> _What is needed_: Below are entries with pictures in them. Output exactly the lines starting at the line with "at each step" and ending at the line with "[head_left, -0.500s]", both included, but not the pictures.

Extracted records
*** Begin section ***

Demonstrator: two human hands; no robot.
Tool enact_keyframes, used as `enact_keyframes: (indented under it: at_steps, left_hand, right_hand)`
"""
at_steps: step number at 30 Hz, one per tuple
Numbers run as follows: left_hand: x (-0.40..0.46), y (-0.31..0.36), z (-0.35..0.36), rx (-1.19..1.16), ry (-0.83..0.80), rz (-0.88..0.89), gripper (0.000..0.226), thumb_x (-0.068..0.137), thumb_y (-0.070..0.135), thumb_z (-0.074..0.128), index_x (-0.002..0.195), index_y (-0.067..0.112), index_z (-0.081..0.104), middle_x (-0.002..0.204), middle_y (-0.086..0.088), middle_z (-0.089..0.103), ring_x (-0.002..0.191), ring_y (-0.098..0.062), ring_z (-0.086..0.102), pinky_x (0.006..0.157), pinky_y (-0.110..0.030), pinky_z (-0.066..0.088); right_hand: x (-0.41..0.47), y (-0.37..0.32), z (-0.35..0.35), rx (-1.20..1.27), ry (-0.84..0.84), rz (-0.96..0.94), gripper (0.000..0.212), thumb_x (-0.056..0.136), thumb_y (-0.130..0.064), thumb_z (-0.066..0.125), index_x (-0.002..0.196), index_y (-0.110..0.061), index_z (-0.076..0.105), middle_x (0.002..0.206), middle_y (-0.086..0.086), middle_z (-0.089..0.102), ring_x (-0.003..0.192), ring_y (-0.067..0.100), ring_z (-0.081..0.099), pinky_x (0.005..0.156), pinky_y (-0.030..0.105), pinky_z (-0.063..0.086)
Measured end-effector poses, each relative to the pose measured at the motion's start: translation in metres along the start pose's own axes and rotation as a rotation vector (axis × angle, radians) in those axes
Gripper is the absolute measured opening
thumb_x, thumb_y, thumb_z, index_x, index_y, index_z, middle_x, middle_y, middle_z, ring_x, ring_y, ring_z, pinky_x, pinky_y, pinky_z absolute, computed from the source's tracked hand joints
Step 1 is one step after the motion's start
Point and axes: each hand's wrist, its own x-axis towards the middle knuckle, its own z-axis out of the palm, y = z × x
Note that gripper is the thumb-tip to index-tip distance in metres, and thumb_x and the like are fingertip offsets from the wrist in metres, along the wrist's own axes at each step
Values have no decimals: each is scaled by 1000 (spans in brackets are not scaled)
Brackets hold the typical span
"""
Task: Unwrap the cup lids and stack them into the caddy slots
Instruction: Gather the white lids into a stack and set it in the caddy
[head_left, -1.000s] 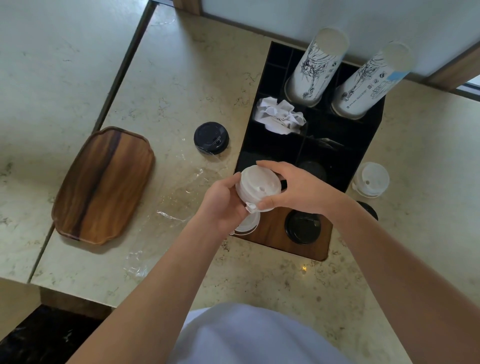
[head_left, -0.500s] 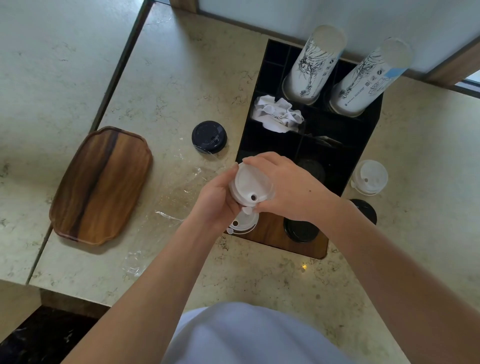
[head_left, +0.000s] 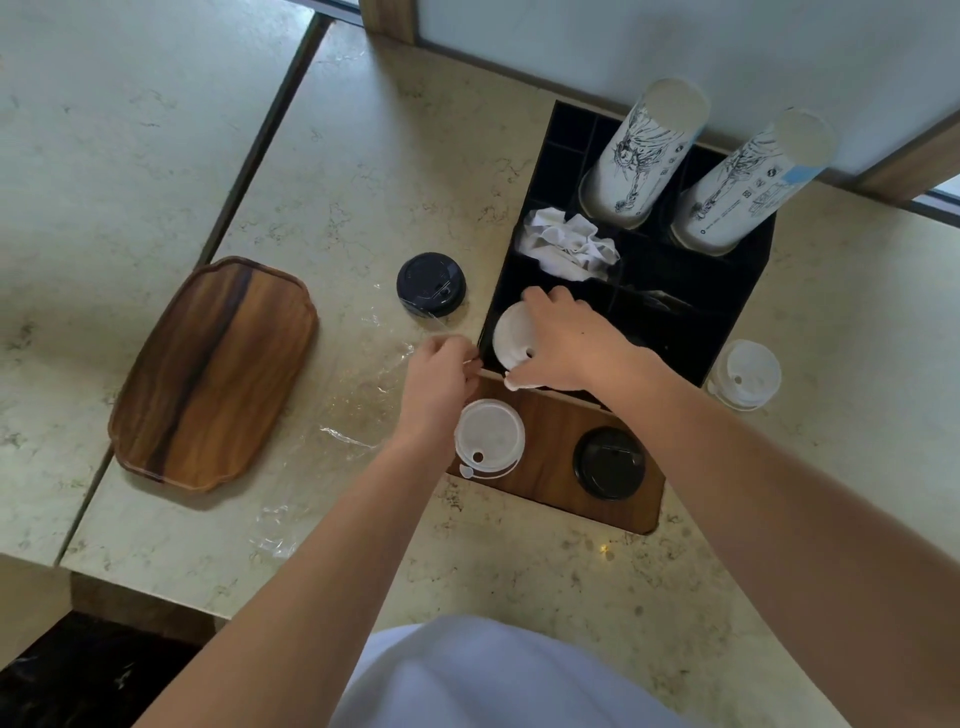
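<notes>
My right hand (head_left: 566, 343) grips a stack of white lids (head_left: 511, 338), held tilted over the front left slot of the black caddy (head_left: 727, 322). Just left of the caddy, my left hand (head_left: 439, 374) has its fingers pinched together; a strand of clear plastic wrap (head_left: 363, 384) appears to run up to them from the counter. On the caddy's wooden front, a white lid (head_left: 488, 436) sits in the left round slot and a black lid (head_left: 609, 462) in the right one.
A wrapped black lid stack (head_left: 431, 283) stands on the counter left of the caddy. White lids (head_left: 745, 374) sit to its right. A wooden tray (head_left: 213, 371) lies at the left. Two cup stacks (head_left: 644, 150) and crumpled napkins (head_left: 569, 244) fill the back compartments.
Both hands held the white lid stack before. My left hand has let go and drawn away left, while my right hand carried the stack up over the caddy's black slot.
</notes>
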Motion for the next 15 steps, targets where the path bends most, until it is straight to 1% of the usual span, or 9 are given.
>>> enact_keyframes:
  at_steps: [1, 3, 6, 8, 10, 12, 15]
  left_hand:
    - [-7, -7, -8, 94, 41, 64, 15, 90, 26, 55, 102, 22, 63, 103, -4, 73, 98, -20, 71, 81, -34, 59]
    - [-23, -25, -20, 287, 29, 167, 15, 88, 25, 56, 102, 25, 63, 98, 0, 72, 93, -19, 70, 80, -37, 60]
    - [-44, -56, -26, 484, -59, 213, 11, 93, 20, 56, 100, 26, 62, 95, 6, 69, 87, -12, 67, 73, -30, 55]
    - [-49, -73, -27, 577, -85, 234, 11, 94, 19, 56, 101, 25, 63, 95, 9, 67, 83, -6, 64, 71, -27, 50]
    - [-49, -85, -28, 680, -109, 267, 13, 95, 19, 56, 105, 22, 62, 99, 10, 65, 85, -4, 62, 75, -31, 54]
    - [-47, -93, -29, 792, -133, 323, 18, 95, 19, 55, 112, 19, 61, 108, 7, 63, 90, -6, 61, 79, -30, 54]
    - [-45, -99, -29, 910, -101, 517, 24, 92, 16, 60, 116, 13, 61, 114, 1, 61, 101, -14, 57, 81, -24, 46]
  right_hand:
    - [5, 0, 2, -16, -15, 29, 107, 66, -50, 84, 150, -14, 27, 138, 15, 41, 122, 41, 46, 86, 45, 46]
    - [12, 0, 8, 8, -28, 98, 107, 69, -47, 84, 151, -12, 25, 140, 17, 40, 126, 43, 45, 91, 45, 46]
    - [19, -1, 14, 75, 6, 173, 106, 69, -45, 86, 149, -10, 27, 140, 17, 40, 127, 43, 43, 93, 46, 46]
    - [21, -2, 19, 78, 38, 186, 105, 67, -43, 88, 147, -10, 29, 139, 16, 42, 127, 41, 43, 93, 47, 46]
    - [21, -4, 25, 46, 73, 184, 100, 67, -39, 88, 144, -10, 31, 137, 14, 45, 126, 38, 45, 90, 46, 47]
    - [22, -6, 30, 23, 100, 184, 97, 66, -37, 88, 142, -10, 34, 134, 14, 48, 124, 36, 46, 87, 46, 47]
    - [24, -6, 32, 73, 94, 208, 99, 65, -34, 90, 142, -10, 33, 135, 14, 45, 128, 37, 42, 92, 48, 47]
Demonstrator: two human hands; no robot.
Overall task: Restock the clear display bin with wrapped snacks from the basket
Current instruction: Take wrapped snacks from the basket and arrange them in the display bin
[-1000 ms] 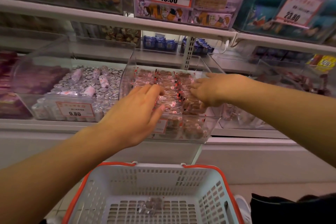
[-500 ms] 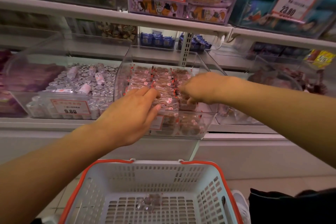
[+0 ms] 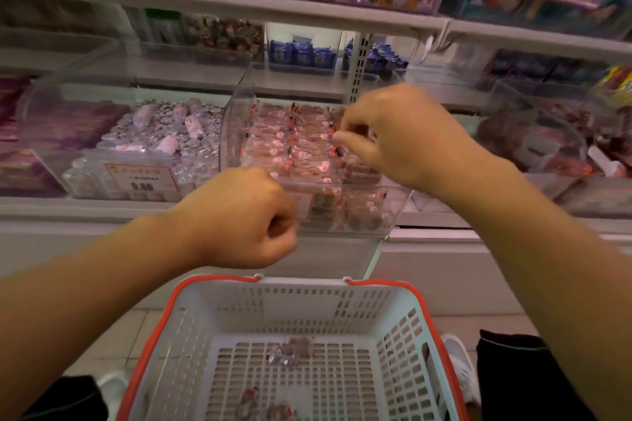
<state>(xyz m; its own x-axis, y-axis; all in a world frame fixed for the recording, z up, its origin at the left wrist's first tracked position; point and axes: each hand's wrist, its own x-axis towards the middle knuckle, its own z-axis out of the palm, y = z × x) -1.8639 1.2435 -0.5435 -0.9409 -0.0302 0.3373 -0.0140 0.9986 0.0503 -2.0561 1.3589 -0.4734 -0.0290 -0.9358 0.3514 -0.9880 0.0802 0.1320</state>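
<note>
Hands over clear display bin, basket below.
Our right hand pinches, prob. a wrapped snack; left hand fisted, holding nothing we can see.

One head-worn camera, looking forward and down at a shop shelf.

It sits close above both forearms, facing the clear bin at arm's reach, with the basket low in the foreground directly below; the wide lens bends the shelf edges.
</note>
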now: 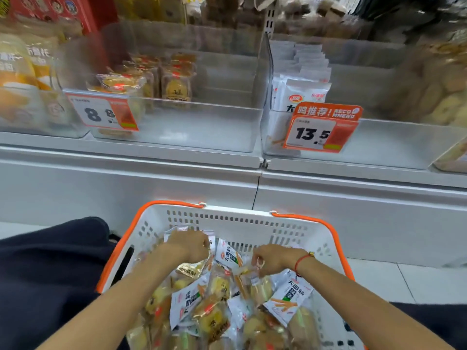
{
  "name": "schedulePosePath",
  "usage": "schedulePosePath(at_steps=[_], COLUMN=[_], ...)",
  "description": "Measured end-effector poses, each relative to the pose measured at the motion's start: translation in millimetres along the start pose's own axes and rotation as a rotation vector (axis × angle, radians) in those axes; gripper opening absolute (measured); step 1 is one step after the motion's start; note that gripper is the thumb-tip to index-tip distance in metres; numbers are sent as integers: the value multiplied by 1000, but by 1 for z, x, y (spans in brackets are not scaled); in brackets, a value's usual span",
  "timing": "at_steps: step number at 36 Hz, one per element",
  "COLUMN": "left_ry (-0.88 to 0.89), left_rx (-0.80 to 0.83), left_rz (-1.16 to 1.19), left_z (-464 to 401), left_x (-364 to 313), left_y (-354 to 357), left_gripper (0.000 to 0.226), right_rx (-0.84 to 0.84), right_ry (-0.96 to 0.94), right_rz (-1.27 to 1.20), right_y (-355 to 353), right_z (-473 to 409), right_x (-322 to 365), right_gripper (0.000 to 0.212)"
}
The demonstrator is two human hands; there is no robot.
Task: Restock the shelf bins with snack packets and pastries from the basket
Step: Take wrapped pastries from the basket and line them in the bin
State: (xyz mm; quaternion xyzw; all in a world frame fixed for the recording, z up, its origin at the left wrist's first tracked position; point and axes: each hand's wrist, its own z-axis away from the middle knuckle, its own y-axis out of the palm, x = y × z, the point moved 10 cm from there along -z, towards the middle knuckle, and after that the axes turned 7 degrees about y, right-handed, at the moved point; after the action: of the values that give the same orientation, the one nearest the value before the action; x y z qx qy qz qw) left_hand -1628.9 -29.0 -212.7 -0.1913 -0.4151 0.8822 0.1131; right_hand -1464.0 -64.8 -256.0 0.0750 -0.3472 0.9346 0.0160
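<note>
In basket [242,218], lower centre, a white snack pkt [228,255] is gripped by left hand [188,245]; a clear-wrapped pastry [249,270] is pinched by right hand [271,258]. Pkts should be lifted clear w/o crushing, sorted per bin.

A white basket [252,223] with orange rim and handles sits at lower centre. White packets [286,298] inside show green and orange print. Orange-and-white price tags [319,132] hang on clear bins [202,127] above.
</note>
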Motion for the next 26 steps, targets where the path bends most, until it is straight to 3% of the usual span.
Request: schedulePosePath(at_steps=[8, 13, 16, 19, 20, 23, 26], left_ry=[-1, 10, 16, 28, 28, 15, 13], left_rx=[156, 177, 174, 180, 183, 188, 205], left_rz=[267, 281, 280, 292, 310, 464, 670], left_z=[-26, -41, -51, -54, -55, -54, -47], left_x=[-12, -35, -43, -49, -50, -48, -47], left_y=[47, 64, 74, 79, 79, 74, 61], left_gripper=[38, 39, 37, 40, 40, 44, 41], right_rx=[61, 63, 24, 120, 166, 273, 405], right_ry=[32, 149, 145, 88, 62, -22, -114], right_rz=[81, 62, 25, -83, -123, -358, -731], right_y=[21, 50, 48, 38, 32, 11, -10], right_z=[-27, -41, -41, -42, -40, -26, -6], right_x=[-16, -23, -14, -5, -4, -4, 1], right_gripper=[68, 105, 90, 30, 25, 16, 43])
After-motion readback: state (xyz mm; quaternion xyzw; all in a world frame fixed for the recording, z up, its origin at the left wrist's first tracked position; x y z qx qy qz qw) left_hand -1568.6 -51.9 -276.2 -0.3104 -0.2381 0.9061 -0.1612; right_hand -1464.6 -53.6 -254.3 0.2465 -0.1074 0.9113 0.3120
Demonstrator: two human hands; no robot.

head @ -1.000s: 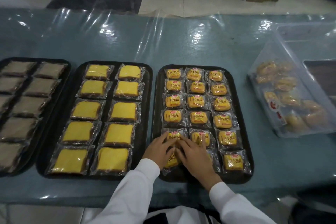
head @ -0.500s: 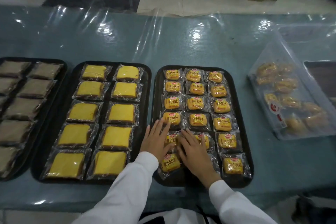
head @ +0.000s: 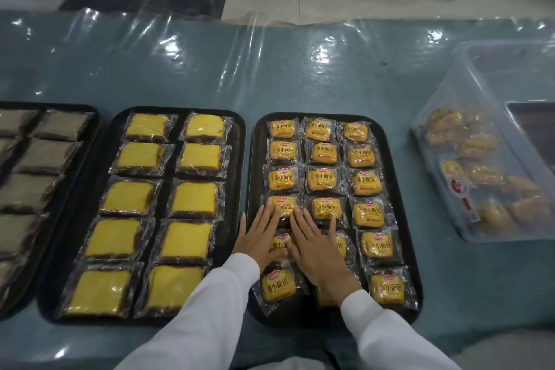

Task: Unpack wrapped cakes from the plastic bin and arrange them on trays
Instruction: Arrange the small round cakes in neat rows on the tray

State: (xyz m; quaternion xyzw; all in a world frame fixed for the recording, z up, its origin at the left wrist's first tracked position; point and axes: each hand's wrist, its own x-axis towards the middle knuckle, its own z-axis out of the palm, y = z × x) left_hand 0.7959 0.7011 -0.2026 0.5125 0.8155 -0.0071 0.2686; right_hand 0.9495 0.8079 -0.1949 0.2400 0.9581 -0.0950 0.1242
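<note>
The right hand (head: 318, 252) hides perhaps two wrapped cakes (head: 339, 245) beneath it.

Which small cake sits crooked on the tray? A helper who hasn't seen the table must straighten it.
Find the black tray of small orange cakes, next to the clear plastic bin. Go to its near left corner, just below the left hand. That cake lies tilted, while its neighbours sit in straight rows.

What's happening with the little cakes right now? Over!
Both hands, left hand and right hand, flat and open on small wrapped cakes. Right tray nearly full. More in plastic bin. Nothing blocking.
</note>
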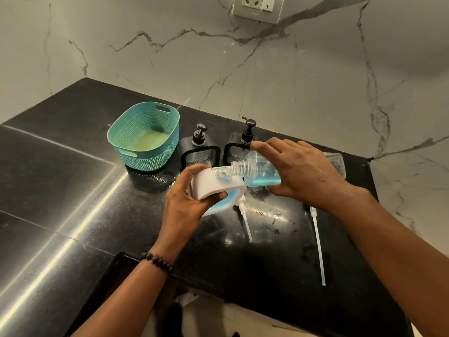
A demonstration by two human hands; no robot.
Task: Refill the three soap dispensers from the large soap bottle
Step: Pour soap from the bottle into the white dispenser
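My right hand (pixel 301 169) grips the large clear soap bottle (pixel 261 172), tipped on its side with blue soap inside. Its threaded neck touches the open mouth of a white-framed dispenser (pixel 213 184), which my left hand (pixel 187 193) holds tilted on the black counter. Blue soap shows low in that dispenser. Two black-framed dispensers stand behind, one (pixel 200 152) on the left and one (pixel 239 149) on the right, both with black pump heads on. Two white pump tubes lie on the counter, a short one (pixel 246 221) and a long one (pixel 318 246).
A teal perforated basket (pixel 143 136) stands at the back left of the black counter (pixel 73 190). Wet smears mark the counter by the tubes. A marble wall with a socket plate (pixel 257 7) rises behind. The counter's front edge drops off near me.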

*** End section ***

> _Task output_:
Note that gripper is the thumb-tip to index-tip distance in metres, and thumb_x and the like are fingertip offsets from the wrist in metres, along the wrist's own axes at each step
Values have no decimals: each is scaled by 1000 (spans in brackets are not scaled)
Brackets hold the typical span
"""
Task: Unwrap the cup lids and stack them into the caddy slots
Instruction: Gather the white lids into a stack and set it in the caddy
[head_left, -1.000s] 
[head_left, -0.500s] 

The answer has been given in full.